In [1]:
pip install boto3

Note: you may need to restart the kernel to use updated packages.


In [6]:
import boto3
import joblib
import pandas as pd
import re
from io import StringIO
from email import policy
from email.parser import BytesParser
from io import BytesIO

In [3]:
# Define preprocessing function
def preprocess_text(text):
    text = text.lower()  # Convert to lowercase
    text = re.sub(r'\d+', '', text)  # Remove numbers
    text = re.sub(r'\s+', ' ', text)  # Replace multiple spaces with a single space
    text = re.sub(r'[^\w\s]', '', text)  # Remove punctuation
    return text

In [4]:
# Load the saved model
model_filename = 'CountVectorizer_Logistic_Regression_model.pkl'  
model = joblib.load(model_filename)

In [5]:
# AWS S3 configuration
s3_bucket_name = 'spam-email-test-data'
s3_folder = 'test-emails/'

In [7]:
# Create an S3 client
s3_client = boto3.client('s3')

In [8]:
# Function to read email content from S3
def read_email_from_s3(file_key):
    obj = s3_client.get_object(Bucket=s3_bucket_name, Key=file_key)
    email_bytes = obj['Body'].read()
    email_message = BytesParser(policy=policy.default).parsebytes(email_bytes)
    return email_message.get_body(preferencelist=('plain', 'html')).get_content()

In [9]:
# List objects in the S3 folder
response = s3_client.list_objects_v2(Bucket=s3_bucket_name, Prefix=s3_folder)

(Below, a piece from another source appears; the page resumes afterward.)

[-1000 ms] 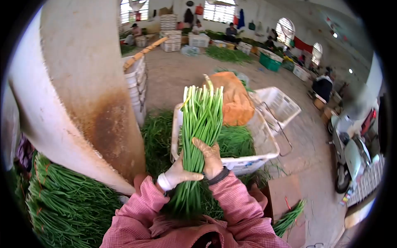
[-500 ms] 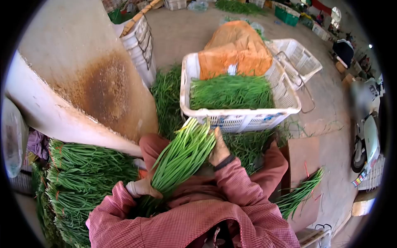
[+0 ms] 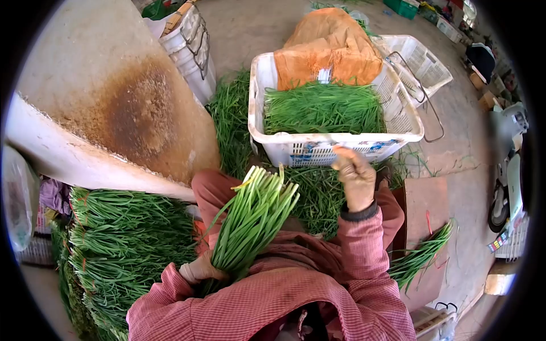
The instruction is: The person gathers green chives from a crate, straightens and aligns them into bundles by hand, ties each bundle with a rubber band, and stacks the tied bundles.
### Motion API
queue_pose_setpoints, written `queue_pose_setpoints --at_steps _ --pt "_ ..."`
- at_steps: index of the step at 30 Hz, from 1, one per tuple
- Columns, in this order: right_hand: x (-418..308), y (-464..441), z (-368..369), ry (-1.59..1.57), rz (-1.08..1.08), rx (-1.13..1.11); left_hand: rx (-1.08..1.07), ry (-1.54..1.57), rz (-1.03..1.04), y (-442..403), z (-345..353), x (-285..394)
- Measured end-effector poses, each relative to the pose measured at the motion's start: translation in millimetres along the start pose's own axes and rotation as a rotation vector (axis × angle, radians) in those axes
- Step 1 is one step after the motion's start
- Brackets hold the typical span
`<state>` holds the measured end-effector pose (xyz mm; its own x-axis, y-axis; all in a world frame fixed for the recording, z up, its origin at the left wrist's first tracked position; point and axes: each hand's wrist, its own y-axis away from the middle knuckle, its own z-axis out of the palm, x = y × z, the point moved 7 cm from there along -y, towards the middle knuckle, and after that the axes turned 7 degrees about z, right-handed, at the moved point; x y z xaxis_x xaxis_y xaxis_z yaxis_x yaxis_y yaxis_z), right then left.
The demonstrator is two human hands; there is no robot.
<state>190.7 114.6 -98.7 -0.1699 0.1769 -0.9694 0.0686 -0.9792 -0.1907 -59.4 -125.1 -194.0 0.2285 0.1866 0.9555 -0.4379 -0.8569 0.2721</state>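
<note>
A bundle of long green stalks with pale ends [image 3: 250,219] lies tilted over my lap. My left hand [image 3: 203,268], in a thin glove, is wrapped round its lower part. Off to the right, my right hand [image 3: 356,177] is raised in front of the white crate [image 3: 335,149], away from the bundle. Its fingers are partly curled; whether anything small is between them is not visible. Inside the crate are green stalks [image 3: 324,109] and an orange cloth [image 3: 330,48].
Tied green bundles [image 3: 131,250] are stacked at the left beside a stained pillar [image 3: 136,108]. At the right, a small bunch [image 3: 421,256] lies on a brown board [image 3: 426,207]. A second crate [image 3: 421,62] and a parked scooter [image 3: 512,182] stand farther off.
My right hand has let go of the bundle and moved right and up. My left hand still holds the bundle, which has come down from upright to tilted. The view has turned downward.
</note>
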Motion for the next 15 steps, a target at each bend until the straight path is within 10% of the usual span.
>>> queue_pose_setpoints --at_steps 6,9,11,15 --pt "42.7 45.0 64.3 0.396 -0.204 -0.495 0.283 0.194 -0.081 8.0 -12.5 -4.3" --pt "96.2 3.4 -4.5 -0.819 0.465 0.125 0.362 0.082 -0.154 15.2 -12.0 5.2" --pt "16.8 3.6 -9.3 0.817 -0.300 0.163 0.401 0.072 -0.153 17.1 -10.9 2.7" --pt "19.2 52.8 75.4 0.705 -0.277 -0.255 0.453 -0.158 -0.125 13.4 -12.3 13.7"
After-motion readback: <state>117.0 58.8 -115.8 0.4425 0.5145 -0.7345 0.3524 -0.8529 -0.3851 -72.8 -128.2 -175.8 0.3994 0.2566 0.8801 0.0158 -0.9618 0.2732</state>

if 'Contents' in response:
    for content in response['Contents']:
        file_key = content['Key']
        if file_key.endswith('.eml'):  # Ensure we're processing .eml files
            # Read the email from S3
            input_email = read_email_from_s3(file_key)

            # Preprocess the input email
            processed_email = preprocess_text(input_email)

            # Predict using the loaded model
            prediction = model.predict([processed_email])[0]

            # Output the result
            label = 'Spam' if prediction == 1 else 'Not Spam'
            print(f'The email from {file_key} is classified as: {label}')
else:
    print("No emails found in the specified S3 folder.")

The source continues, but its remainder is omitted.